Black met stony gray. “Not only did I hunt Rom, but I hunt the unclean, as you do when they threaten the clans. A child could not survive that life.”

“A child survived worse. A hundred times worse. Your failure has nothing to do with me.” Niko lifted his katana and walked away. But before he did, he said, “If you had learned in the beginning to fight for family instead of money, you would be even a better fighter and less of a dishonorable bastard than you are now.” He was right. Kalakos wouldn’t chase criminals and monsters for free. We didn’t either…if the client could afford us. If they couldn’t, Niko may as well have been Sonny and Cher’s lesser-known child, Pro Bono. At least fifty percent of our work didn’t earn us a dime, which was fine. Protecting others was a reward worth more than money. I was lucky that Niko had taught me that.

Killing is the true payment. Killing is the best part.

I gave an internal shrug. It didn’t matter what the darkest part of me thought. When the goals were the same, it…no, not it…I could think whatever I wanted. I was who I was. I didn’t need to change that control or the improved me with the acid erosion of denial.

Know thyself…and then know that your brother knows better than you.

At a stack of neatly folded towels on a shelf near the paper targets hung on the wall, Nik propped up his katana for cleaning when he was done with himself. Wiping the sweat from his chest, arms, and back, he added remotely, “You healed Cal. That allows you and only you a week to recover Janus. Then he becomes someone else’s problem and not ours. The Vayash will have to send others to do what you could not.”

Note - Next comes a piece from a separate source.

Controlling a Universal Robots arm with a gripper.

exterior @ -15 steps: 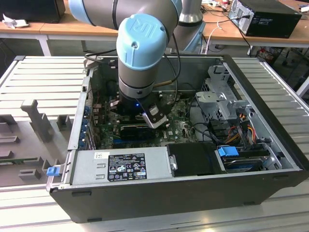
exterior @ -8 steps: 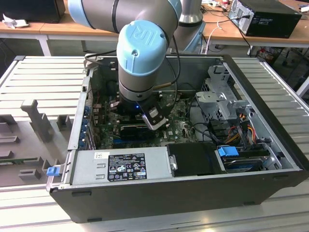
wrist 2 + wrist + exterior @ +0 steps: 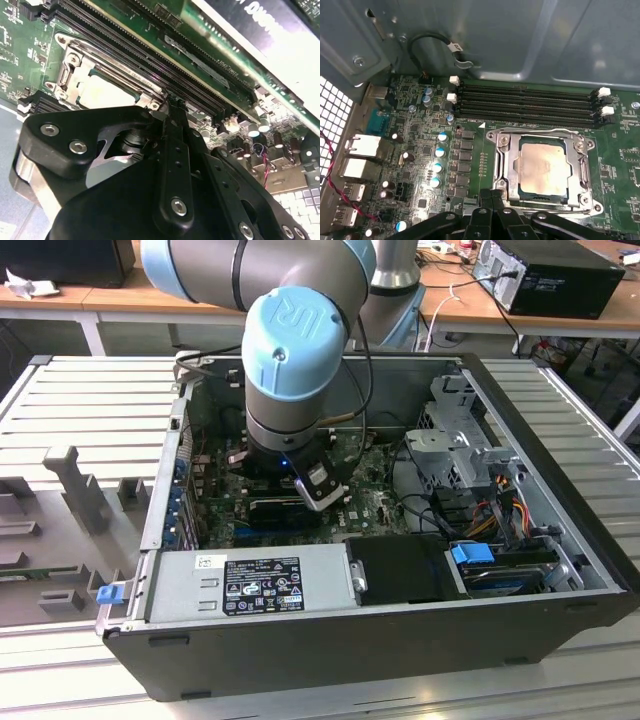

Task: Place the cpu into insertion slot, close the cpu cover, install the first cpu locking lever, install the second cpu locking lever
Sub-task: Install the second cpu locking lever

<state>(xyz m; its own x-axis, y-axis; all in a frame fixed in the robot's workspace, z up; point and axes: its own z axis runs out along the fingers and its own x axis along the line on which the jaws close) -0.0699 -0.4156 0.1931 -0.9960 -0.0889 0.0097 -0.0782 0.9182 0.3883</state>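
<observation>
memory slots (image 3: 525, 105), four long black ones with white clips, lie on the green motherboard (image 3: 470, 150) just beside the insertion slot (image 3: 542, 167), on the side toward the grey case wall (image 3: 520, 35). on the other side of the board stand small blue and silver capacitors (image 3: 441, 137) and the metal port blocks (image 3: 362, 147), with a thin red and black wire (image 3: 340, 190) crossing near them. a black cable (image 3: 435, 42) loops over the board close to the case wall.

in the exterior view the computer case (image 3: 560, 490) lies open on a ribbed grey table (image 3: 90, 390). inside it, at about 6 o'clock from the arm, sits the grey power supply (image 3: 250, 585) with a black label whose print is too small to read; at about 3 o'clock are a metal drive cage (image 3: 455, 445) and a bundle of coloured cables (image 3: 500, 500). the arm's big blue-capped joint (image 3: 300, 335) stands over the middle of the case and hides the socket from this camera.

the cpu (image 3: 542, 167) already lies flat in the insertion slot, its pale top showing through the window of the cpu cover (image 3: 507, 160), which lies down around it. the gripper (image 3: 492, 202) is very low, its black fingers (image 3: 172, 125) close together and touching the edge of the socket frame; they hold nothing that i can see, the claw looks closed on itself.
</observation>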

He stood, no better off than Niko, but not much worse either. He might have sweated a little more, breathed a little harder, but the difference was small. I liked that less and less. Niko was younger and more motivated, but Kalakos would have picked up tricks along the longer years to stay alive doing what he did. The dirtiest of tricks. My kind of tricks, but I wouldn’t turn them against my brother. Would he?

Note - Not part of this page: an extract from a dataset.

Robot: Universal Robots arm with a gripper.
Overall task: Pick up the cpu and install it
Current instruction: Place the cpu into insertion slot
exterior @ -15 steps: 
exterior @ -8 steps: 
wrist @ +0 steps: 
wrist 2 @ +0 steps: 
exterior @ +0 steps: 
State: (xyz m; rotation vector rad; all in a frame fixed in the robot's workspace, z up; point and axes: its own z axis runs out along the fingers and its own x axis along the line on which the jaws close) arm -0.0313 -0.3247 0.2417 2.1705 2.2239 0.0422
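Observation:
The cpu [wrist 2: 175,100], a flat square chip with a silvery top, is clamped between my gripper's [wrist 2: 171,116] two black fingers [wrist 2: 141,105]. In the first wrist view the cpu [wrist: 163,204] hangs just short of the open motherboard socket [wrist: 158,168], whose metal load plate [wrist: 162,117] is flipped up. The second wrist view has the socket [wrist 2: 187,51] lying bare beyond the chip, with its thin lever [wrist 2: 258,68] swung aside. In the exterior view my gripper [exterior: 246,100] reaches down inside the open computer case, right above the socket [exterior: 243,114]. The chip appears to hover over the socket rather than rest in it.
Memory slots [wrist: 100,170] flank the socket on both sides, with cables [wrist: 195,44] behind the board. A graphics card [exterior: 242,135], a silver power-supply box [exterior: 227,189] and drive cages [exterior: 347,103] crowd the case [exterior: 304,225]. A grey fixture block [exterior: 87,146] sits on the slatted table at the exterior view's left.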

Kalakos started toward Niko, refusing to give up. It was a good thing for him that he left his saber behind. “There is no one else who can—”

I gave a low whisper of a hiss before slicing a hand across my throat, and he stopped talking immediately. That smell, the trace of rotten eggs…sulfur. I looked up at the metal ceiling far above. “Shit. Niko, now!” He didn’t question. He propelled himself across the room, lunged, and landed on top of Robin and Promise, which was a Goodfellow wet dream come true, and then I threw myself off the counter onto Nik. As I landed on his back, there was the tearing of metal and the shattering of our floor as Janus came to visit.

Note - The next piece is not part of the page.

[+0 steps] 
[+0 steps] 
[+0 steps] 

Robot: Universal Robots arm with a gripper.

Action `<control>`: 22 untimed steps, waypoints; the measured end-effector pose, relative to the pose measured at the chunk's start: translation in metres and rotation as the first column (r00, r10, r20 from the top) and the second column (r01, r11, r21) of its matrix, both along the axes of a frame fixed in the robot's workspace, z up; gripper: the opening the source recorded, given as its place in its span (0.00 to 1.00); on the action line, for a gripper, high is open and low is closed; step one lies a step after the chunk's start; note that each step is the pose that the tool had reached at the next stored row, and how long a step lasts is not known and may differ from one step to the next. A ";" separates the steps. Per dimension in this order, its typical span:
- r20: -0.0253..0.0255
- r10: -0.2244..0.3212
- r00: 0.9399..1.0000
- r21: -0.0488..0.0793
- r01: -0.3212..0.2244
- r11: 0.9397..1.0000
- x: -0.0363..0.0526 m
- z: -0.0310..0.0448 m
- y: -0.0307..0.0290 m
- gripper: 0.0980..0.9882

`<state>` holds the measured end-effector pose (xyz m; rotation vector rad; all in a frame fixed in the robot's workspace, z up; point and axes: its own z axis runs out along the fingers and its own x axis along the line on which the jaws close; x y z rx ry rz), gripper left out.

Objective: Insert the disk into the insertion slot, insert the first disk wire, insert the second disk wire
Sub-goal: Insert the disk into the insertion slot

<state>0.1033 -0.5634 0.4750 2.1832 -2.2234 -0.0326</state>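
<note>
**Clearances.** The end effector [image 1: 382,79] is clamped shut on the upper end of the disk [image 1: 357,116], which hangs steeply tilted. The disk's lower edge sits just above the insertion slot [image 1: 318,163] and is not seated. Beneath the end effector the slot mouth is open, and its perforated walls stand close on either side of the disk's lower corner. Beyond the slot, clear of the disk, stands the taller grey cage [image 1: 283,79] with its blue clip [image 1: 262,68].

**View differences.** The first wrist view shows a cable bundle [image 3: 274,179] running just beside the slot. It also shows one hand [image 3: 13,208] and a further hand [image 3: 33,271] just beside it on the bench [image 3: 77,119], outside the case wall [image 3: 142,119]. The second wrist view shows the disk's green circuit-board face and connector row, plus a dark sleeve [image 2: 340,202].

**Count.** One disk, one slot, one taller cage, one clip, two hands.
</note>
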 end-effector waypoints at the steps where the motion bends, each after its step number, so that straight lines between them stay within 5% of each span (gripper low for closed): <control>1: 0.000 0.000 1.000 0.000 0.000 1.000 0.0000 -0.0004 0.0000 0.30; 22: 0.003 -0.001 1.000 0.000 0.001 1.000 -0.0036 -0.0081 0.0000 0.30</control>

Suyolak’s medicine had healed me, but Rafferty’s rewiring was still in place. That meant I couldn’t make a gate as fast as my first one yesterday—it took me three days to recover fully—but it was faster than it normally would’ve been. Too bad it wasn’t fast enough.

Janus’s two-faced head was swiveling, its one claw missing. It was checking the soon-to-be battlefield, slower and more cautious this time. It then moved, deciding it had all enemies in sight, and was almost on us when Kalakos threw himself in front of it. He slid a sword into one of the glowing red seams in its chest. It wasn’t the saber. This was a Greek sword, true as any ancient warrior charging Troy had held—a xiphos made of the same dark metal of the automaton. Kalakos slammed his feet against Janus’s abdomen and pushed hard, ending up half on the couch. Janus jerked and staggered back a single step, the floor cracking beneath his feet again. It was for only a second or two, but that was all I needed.

In those seconds we were as much history as Janus himself.